Work request:
After locating the line with "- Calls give" in the records below, print it and every line after it exactly.

Records from a data collection
Start of Block

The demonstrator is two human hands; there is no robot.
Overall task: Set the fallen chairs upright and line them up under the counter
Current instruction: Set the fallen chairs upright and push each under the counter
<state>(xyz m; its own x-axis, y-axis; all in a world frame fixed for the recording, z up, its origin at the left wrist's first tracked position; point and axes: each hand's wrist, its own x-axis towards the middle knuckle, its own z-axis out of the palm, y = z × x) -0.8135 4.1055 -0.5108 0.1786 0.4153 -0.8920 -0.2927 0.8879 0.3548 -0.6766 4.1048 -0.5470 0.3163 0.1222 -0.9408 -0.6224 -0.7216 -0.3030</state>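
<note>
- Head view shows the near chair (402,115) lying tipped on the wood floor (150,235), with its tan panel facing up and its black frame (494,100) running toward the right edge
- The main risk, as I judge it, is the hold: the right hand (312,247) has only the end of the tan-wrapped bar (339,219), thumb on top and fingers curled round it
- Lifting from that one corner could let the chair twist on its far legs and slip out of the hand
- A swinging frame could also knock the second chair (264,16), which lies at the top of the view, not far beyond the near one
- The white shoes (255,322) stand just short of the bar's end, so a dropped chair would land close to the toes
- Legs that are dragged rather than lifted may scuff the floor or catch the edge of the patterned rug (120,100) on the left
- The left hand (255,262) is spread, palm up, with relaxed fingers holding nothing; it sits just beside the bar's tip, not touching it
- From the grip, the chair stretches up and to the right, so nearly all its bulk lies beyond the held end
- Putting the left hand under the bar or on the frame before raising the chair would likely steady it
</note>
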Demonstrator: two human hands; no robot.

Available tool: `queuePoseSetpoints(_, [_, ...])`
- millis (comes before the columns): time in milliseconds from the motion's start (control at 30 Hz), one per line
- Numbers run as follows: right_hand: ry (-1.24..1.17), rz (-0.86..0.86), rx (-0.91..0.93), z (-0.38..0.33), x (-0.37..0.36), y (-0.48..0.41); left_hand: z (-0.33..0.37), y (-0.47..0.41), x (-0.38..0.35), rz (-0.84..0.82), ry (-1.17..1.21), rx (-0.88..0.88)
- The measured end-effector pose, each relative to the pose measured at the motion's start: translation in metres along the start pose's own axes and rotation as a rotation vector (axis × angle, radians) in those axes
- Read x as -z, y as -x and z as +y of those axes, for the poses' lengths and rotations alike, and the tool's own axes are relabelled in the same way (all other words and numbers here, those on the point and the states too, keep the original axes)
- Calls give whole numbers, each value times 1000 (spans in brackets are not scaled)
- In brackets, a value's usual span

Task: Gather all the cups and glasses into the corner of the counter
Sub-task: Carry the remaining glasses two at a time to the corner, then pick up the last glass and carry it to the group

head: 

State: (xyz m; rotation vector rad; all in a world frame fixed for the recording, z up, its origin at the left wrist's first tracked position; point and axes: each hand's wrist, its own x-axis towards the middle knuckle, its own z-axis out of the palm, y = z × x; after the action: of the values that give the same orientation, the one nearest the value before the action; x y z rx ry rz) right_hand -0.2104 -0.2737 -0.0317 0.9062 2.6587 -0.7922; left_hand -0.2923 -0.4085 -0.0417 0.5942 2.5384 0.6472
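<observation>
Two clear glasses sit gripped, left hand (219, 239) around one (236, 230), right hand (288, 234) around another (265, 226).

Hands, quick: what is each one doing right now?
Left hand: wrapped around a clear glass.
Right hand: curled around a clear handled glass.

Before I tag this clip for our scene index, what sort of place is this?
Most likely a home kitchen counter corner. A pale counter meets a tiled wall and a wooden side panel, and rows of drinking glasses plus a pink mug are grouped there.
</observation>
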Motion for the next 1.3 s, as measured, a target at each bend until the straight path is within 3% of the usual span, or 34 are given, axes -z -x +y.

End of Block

Output below:
- Calls give whole numbers, each value times 1000 (spans in brackets are not scaled)
- In brackets, a value's usual span

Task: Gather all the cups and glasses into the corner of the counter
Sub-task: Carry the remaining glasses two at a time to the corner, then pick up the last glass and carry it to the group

head: 

State: (xyz m; rotation vector rad; all in a world frame fixed for the recording, z up, its origin at the left wrist's first tracked position; point and axes: each hand's wrist, its own x-axis towards the middle knuckle, its own z-axis out of the palm, y = z × x; after the action: of the values that give the same orientation, the one nearest the value before the action; x y z rx ry rz) right_hand -0.2104 -0.2737 -0.0317 0.9062 2.6587 -0.7922; left_hand -0.2923 -0.4085 -0.0417 0.5942 2.5384 0.6472
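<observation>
Two clear glasses sit gripped, left hand (219, 239) around one (236, 230), right hand (288, 234) around another (265, 226).

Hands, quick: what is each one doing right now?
Left hand: wrapped around a clear glass.
Right hand: curled around a clear handled glass.

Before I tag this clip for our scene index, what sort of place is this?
Most likely a home kitchen counter corner. A pale counter meets a tiled wall and a wooden side panel, and rows of drinking glasses plus a pink mug are grouped there.
</observation>
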Motion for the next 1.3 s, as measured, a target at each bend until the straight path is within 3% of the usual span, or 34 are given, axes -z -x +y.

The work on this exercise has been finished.